Photography / Travel

A Short History of Monopoly

by Tim Darling (email) - January, 2008; (Return to main Monopoly page)

Background: Big Business versus the Working Class (1890-1910)

The time during which Monopoly was born and grew up spanned one stock market crash (in 1893) to another (in 1929). After the 1893 stock market crashed, unemployment among the working class rose significantly. The U.S. Treasury ran out of gold and was forced to sell high-yield bonds to J. P. Morgan and the other Wall Street monopolists at low rates. Debt-ridden farmers called on the government to initiate an income tax to make taxation more fair to lower-income households (they finally did with the 16th Amendment in 1913), among other reforms.

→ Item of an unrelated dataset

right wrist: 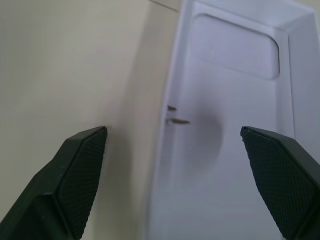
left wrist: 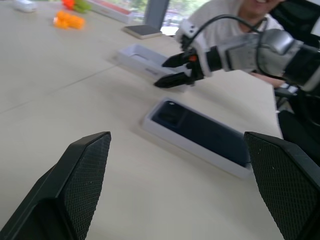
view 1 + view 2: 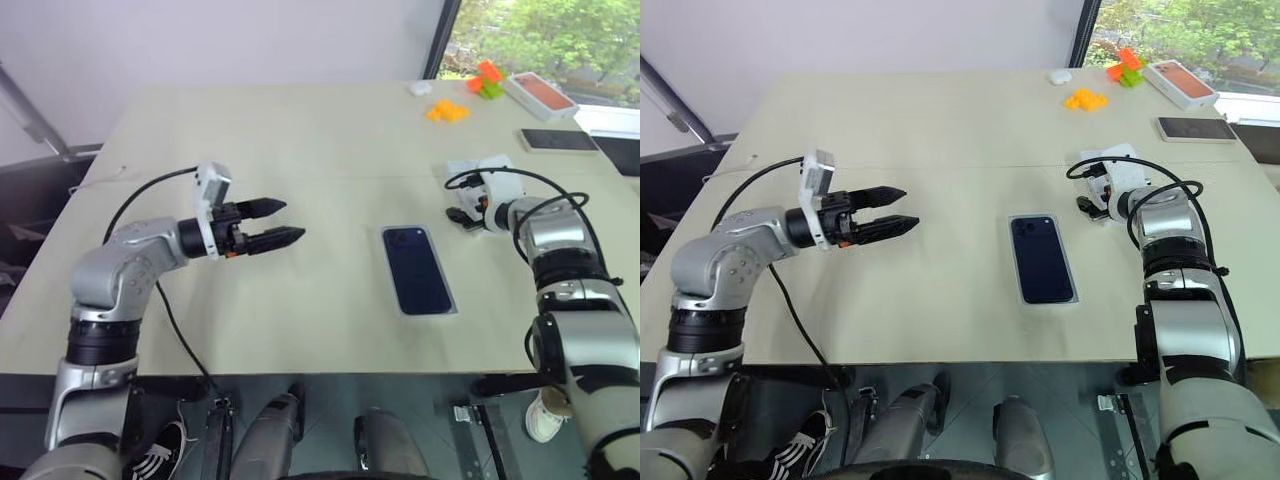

President McKinley's 1896 campaign was paid for by big business and he was unpopular with the working class, who favored his opponent, Williams Jennings Bryan. But business had the money and the power in the country and McKinley was elected on a tickey simply promising to do nothing and to make no major changes. During this time, Teddy Roosevelt who was well-tuned to the popular sentiments, was stirring up trouble as an anti-corruption and tax-levying governor from New York. He was added as McKinley's Vice-President in 1898 simply to put him in a position that officially had no power.

But in 1901, Teddy Roosevelt became president after McKinley's assassination by Leon Czolgosz. Czolgosz's last words before his execution by the state were "I killed the President because he was the enemy of the good people - the good working people. I am not sorry for my crime."

With his new power, Roosevelt proceeded to take a big stick to the major monopolies of the day: Rockefeller's Standard Oil, J. P. Morgan's banks, and Cargenie's steel. He pushed enforcement of the 1890 Sherman Antitrust Act.

Still, the economy was slow to recover and the public became disillusioned with capitalism. Lenin's 1917 Bolshevik Revolution guaranteed capped working hours and salaries to all of its workers while many struggling American workers began to question whether capitalism was right. After the Great Depression of the 1930s, many people thought that capitalism had failed and that it was only a question of how government would regulate it. Milton Friedman and his wife were among the lone voices during this time arguing that democratic capitalism was right (and Marxism was not). They famously claimed that freedom was the equality of opportunity and not of outcome.

And similarly, it is because everyone is equal and hopeful at the start of a Monopoly game - but not at the end - that we play it time and time again.

Monopoly is born, travels to Columbia University, Atlantic City, and then the world

It was during this era of disenchantment that Elizabeth Magie invented "The Landlord's Game" and applied for a patent for it in 1903. Magie's game was politically-charged. She meant to demonstrate how the accumulation of land allowed the rich to get richer at the expense of the poor. The game reflected the economy of the time: there was virtually no tax on land or income and you couldn't buy a property to get a start in the race unless you could afford to pay the full purchase price up front (mortgages were not available at the time to help buyer's amortize the costs over a long period, as is true in the game).

Magie's Landlord's game was passed around and people made their own copies. One copy was taught to his students by Rexford Tugwell, a liberal professor at Columbia University. Tugwell would later be fired from Columbia for criticizing the big businesses who supported the school. He would then go on to help FDR formulate the New Deal programs, such as the WPA, and the discoupling of the Treasury from the Gold Standard, which would revitalize the worker-driven economy after WWII.

In 1929, the Landlord's game traveled to Atlantic City where the new street names and rents were added. In 1932, Charles Darrow, an unemployed laborer, was invited to a friend's house to play it. Darrow made his own copy, adding the color bands to each property, the iconic Railroad and other images. The drawing of the man in Jail is his; it is supposedly a charicature of himself. His first version of the game on oil cloth is in the Forbes magazine's gallery in New York City.

During the Great Depression, Darrow earned $4 a day building and selling copies of this game, now called Monopoly. Darrow's handmade versions didn't come with tokens. His niece and her friends used small metal bracelet charms to play the game. When Parker Brothers became interested in the game and bought the "rights" for it from its supposed inventor Darrow, they already had a relationship with the charm bracelet manufacturer. Future versions of the game thus included small metal tokens, such as the thimble.

Interesting trivia footnote

One final interesting note: the "Mr. Monopoly" character that appears on the game boxes and the Chance and Community Chest cards (originally named Rich Uncle Pennybags) is based on J. P. Morgan.